Insert traces for delayed evaluation

Usage

ggtrace(
  method,
  trace_steps,
  trace_exprs,
  once = TRUE,
  use_names = TRUE,
  ...,
  print_output = TRUE,
  verbose = FALSE
)

Arguments

method

A function or a ggproto method. The ggproto method may be specified using any of the following forms:

  • ggproto$method

  • namespace::ggproto$method

  • namespace:::ggproto$method

trace_steps

A sorted numeric vector of positions in the method's body to trace. Negative indices reference steps from the last, where -1 references the last step in the body. Special value "all" traces all steps of the method body.

trace_exprs

A list of expressions to evaluate at each position specified in trace_steps. If a single expression is provided, it is recycled to match the length of trace_steps.

To simply run a step and return its output, you can use the ~step keyword. If the step is an assign expression, the value of the assigned variable is returned. If trace_exprs is not provided, ggtrace() is called with ~step by default.

once

Whether to untrace() the method on exit. If FALSE, creates a persistent trace which is active until gguntrace() is called on the method. Defaults to TRUE.

use_names

Whether the trace dump should use the names from trace_exprs. If trace_exprs is not specified, whether to use the method steps as names. Defaults to TRUE.

...

Unused, for extensibility.

print_output

Whether to print() the output of each expression to the console. Defaults to TRUE.

verbose

Whether logs should be printed when trace is triggered. Encompasses print_output, meaning that verbose = FALSE also triggers the effect of print_output = FALSE by consequence. Defaults to FALSE.

Details

ggtrace() is a wrapper around base::trace() which is called on the ggproto method. It calls base::untrace() on itself on exit by default, to make its effect ephemeral like base::debugonce(). A major feature is the ability to pass multiple positions and expressions to trace_steps and trace_exprs to inspect, capture, and modify the run time environment of ggproto methods. It is recommended to consult the output of ggbody() when deciding which expressions to evaluate at which steps.

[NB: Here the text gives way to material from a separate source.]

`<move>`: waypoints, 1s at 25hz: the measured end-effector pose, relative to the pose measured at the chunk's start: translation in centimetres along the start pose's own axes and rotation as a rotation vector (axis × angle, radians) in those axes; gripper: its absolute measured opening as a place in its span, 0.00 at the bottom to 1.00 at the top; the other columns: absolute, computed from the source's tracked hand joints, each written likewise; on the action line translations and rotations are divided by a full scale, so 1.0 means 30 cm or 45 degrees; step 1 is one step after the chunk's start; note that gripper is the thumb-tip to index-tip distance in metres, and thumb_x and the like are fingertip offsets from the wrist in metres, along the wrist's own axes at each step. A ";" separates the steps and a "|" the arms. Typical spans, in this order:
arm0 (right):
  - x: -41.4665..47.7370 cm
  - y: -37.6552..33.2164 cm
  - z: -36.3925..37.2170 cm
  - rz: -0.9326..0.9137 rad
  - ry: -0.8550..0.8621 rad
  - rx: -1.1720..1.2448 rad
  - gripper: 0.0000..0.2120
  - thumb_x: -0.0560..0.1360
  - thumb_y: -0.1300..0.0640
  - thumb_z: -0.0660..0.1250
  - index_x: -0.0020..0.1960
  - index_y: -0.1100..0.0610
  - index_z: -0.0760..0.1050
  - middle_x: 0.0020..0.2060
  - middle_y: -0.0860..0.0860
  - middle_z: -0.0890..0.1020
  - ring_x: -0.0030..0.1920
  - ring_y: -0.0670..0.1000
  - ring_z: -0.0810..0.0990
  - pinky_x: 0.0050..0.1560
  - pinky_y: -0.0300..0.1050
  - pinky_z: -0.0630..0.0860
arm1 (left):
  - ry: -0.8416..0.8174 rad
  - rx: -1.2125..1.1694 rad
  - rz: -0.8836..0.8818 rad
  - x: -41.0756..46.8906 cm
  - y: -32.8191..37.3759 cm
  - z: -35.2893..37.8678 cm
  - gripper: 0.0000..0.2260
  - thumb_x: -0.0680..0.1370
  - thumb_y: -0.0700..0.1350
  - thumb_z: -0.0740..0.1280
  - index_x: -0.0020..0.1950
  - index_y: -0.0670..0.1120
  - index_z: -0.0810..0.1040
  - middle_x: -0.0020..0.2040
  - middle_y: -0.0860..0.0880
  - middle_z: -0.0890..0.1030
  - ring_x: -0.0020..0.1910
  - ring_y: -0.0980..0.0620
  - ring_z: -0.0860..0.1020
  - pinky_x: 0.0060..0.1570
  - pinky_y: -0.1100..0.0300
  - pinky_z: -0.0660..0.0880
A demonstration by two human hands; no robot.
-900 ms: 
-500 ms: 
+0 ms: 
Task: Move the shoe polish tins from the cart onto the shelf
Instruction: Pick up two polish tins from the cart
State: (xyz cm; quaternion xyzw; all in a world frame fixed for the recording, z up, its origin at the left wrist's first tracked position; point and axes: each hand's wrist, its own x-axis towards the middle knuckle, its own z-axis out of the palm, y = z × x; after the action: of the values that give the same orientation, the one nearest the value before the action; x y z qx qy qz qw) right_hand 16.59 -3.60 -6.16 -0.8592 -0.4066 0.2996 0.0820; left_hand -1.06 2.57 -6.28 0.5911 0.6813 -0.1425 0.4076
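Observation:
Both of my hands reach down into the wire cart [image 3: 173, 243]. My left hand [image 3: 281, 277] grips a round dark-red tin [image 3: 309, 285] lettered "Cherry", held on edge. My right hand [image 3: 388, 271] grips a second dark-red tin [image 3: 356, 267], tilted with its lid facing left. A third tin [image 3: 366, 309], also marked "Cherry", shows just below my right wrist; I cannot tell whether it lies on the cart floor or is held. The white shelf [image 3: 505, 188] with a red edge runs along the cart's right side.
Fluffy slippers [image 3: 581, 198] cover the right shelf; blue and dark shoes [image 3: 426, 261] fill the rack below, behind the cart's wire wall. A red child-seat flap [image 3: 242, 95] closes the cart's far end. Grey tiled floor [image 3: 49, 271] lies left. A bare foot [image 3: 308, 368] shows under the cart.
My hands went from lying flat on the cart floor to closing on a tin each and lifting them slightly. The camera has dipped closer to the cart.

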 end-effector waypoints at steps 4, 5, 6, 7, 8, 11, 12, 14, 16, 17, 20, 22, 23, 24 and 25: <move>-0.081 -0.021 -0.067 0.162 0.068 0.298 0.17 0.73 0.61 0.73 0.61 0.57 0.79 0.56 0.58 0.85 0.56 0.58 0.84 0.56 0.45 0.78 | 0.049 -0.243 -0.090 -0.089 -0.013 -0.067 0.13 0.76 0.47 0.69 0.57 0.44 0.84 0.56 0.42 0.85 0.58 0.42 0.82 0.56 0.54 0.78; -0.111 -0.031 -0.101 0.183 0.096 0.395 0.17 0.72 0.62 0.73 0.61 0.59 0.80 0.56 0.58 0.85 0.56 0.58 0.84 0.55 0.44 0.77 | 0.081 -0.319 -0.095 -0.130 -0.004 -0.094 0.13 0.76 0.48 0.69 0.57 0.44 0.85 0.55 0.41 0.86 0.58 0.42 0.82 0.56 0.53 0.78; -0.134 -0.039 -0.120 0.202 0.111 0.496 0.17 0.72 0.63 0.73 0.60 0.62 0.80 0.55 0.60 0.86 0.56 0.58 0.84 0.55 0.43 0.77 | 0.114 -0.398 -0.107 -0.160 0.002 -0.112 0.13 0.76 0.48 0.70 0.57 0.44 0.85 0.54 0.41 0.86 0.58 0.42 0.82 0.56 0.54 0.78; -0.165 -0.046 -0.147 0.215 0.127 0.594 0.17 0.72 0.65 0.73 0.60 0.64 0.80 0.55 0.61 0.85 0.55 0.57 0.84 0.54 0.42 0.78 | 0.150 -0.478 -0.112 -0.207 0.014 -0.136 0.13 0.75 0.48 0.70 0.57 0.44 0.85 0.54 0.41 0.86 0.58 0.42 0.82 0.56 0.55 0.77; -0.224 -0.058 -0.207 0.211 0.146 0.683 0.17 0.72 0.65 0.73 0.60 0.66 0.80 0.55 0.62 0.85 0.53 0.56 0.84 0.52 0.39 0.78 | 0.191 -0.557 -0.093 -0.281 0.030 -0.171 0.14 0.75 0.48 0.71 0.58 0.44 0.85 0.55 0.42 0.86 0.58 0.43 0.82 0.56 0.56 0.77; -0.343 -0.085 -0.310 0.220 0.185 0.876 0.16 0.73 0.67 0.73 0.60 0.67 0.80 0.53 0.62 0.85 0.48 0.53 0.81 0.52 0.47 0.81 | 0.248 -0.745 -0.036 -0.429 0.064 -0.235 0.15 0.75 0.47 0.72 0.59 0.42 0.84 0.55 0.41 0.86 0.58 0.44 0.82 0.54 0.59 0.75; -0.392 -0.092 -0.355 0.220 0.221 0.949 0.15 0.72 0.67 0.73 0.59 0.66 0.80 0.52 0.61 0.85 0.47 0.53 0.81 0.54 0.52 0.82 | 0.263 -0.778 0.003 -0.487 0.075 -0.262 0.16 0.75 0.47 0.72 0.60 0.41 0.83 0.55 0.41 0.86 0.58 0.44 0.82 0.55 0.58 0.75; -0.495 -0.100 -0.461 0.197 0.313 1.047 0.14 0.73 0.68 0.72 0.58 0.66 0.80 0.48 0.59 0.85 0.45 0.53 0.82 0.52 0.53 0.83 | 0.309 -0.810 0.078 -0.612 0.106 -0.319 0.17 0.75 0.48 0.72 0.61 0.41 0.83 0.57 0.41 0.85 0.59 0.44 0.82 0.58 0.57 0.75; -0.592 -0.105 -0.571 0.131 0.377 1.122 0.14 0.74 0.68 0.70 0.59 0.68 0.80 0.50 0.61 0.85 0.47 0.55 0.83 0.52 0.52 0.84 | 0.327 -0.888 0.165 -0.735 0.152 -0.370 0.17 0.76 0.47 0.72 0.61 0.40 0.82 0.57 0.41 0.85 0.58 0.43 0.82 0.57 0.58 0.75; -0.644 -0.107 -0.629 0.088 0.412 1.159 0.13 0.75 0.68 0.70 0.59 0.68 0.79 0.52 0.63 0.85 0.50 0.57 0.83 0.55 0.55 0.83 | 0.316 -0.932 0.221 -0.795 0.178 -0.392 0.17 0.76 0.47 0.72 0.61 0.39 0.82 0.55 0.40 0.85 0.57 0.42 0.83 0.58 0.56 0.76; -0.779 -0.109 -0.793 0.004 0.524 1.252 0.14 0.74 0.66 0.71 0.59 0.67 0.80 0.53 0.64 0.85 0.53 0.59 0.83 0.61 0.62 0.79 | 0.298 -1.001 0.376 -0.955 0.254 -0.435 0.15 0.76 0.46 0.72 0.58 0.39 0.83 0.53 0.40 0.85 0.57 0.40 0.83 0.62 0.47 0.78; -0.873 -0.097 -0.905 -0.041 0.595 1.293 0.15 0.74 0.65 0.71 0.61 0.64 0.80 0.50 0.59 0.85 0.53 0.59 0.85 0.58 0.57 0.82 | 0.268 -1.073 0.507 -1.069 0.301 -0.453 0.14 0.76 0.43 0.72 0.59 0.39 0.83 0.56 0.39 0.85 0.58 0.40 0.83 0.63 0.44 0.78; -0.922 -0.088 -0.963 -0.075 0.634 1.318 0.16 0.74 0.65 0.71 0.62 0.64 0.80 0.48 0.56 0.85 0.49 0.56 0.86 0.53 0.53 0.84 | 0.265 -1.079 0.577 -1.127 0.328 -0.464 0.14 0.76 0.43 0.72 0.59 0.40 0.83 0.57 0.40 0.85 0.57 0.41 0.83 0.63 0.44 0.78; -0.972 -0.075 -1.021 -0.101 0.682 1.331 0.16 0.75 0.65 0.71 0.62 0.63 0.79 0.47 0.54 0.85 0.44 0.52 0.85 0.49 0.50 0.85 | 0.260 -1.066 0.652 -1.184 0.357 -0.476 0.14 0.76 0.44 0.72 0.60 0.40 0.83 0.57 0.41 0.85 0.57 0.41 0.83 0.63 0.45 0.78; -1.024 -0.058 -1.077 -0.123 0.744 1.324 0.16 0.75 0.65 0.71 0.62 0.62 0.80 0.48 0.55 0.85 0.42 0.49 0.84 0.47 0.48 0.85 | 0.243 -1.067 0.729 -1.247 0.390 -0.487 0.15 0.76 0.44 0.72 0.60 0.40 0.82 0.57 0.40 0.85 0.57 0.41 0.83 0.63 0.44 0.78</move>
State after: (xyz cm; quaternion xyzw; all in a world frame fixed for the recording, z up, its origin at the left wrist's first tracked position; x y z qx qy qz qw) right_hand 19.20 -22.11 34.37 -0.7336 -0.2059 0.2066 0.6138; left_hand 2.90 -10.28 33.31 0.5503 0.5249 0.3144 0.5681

The output of the expressions passed to trace_exprs is printed while tracing takes place. The list of outputs from ggtrace() ("trace dumps") can be returned for further inspection with last_ggtrace() or global_ggtrace().

Workflows

Broadly, there are four flavors of working with the {ggtrace} package, listed in the order of increasing complexity:

  • Inspect: The canonical use of ggtrace() to make queries, where expressions are passed in and their evaluated output are returned, potentially for further inspection.

  • Capture: The strategy of returning the method's runtime environment for more complex explorations outside of the debugging context. A method's environment contextualizes the self object in addition to making all inherited params and local variables available.

    A reference to the method's runtime environment can be returned with environment(), as in trace_exprs = quote(environment()). Note that environments are mutable, meaning that environment() returned from the first and last steps will reference the same environment. To get a snapshot of the environment at a particular step, you can return a deep copy with rlang::env_clone(environment()).

  • Inject: The strategy of modifying the behavior of a method as it runs by passing in expressions that make assignments.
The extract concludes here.